Une jeune pousse a promotionné des médicaments asservissants via les dossiers électroniques de patients

Els Bellens

Une startup spécialisée dans les dossiers électroniques de patients aux Etats-Unis, portant le nom de Practice Fusion, est liée à la crise d’opioïdes dans le pays. Son logiciel aurait incité des médecins à prescrire plus souvent de puissants analgésiques.

La crise d’opioïdes sévit dans les Etats-Unis depuis le début des années 2000 et serait responsable de dizaines de milliers de décès. A sa source, on trouve des analgésiques particulièrement asservissants, qui peuvent mener à une overdose en cas d’utilisation de longue durée ou abusive. En 2017, un nombre record de 47.600 personnes sont décédées des suites d’une overdose de calmants opioïdes, comme il ressort des chiffres publiés par les Centers for Disease Control and Prevention américains. Purdue Pharma, propriété de la riche famille Sackler, entre autres a déjà été accusée de campagnes trompeuses à propos de médicaments, dont l’analgésique Oxycontin.

Voici qu’à présent, le nom d’une petite startup médicale apparaît dans cette crise.
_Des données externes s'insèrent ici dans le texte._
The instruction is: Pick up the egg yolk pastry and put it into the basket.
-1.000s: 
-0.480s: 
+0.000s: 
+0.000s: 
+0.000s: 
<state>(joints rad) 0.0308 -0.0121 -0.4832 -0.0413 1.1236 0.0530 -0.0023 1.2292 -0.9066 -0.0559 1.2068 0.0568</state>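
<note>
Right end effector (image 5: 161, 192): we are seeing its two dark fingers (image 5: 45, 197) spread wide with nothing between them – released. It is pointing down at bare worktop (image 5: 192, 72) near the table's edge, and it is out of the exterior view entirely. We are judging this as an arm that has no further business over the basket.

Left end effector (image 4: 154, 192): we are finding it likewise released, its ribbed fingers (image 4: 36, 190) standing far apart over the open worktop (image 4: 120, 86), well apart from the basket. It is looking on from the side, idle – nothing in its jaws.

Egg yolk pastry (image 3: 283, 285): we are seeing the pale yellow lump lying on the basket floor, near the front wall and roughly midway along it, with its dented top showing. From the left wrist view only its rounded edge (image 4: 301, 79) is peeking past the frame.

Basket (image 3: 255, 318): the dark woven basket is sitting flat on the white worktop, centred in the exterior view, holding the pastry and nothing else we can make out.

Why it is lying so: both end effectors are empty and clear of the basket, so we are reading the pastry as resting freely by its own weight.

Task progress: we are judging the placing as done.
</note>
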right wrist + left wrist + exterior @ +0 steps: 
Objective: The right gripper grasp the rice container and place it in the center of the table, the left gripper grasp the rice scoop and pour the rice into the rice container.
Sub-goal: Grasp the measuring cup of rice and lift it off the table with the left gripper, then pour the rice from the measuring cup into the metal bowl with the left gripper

Practice Fusion – c’est elle dont il s’agit – créait des dossiers électroniques de patients qui étaient surtout populaires chez les médecins indépendants, via une plate-forme basée sur le nuage, supportée par de la publicité. La petite entreprise a été fondée en 2005 et a recueilli plus de 150 millions de dollars de capital de la part notamment de Founders Fund, Kleiner Perkins et Artis Ventures. En 2018, elle fut revendue à son homologue Allscripts.

Durant son existence indépendante, la jeune pousse a conclu entre autres un contrat avec une grande firme de calmants opioïdes, selon la Justice américaine. Cette firme n’est temporairement pas encore nommément citée, mais il s’agirait, selon l’agence de presse Reuters, de Purdue Pharma. Practice Fusion aurait reçu de l’argent pour inciter subtilement des médecins, par le truchement de son logiciel, à prescrire plus souvent des analgésiques. Cela se passait comme suit: dans le dossier électronique du patient, le médecin voyait s’ouvrir une fenêtre émergente posant la question de savoir quel était le degré de souffrance du patient. Dans un menu déroulant, le médecin découvrait ensuite une série d’options, dont une référence à un spécialiste antidouleur ou à une prescription pour des calmants opioïdes. D’une simple pression sur un bouton, le médecin pouvait aussi générer un mode de traitement automatique.

Selon le site d’actualité Bloomberg, la fenêtre émergente s’ouvrit à 230 millions de reprises entre 2016 et 2019. L’objectif était manifestement de promouvoir l’utilisation des analgésiques et ce, en pleine crise sanitaire. En 2016, le ministère américain de la santé élabora de nouvelles directives pour le traitement des patients souffrant d’un mal chronique. On y recommandait surtout des meures alternatives, et là où des opioïdes étaient nécessaires, l’accent fut désormais mis sur des versions à effet plus rapide de médicaments moins asservissants. Practice Fusion continua cependant de promouvoir les versions à effet plus lent et ce, en concertation avec l’entreprise pharmaceutique.

Selon des documents judiciaires fuités de l’état du Vermont, Practice Fusion exigea le versement d’1 million de dollars au producteur pharmaceutique pour la fenêtre émergente. La startup a à présent été condamnée à verser 145 millions de dollars, dont 26 millions pour une amende judiciaire, et 119 millions pour liquider les procès en cours. Practice Fusion est accusée d’avoir encore introduit dans son logiciel treize autres promotions pour des firmes pharmaceutiques. Il s’agirait de la première condamnation criminelle impliquant un vendeur de dossiers électroniques de patients.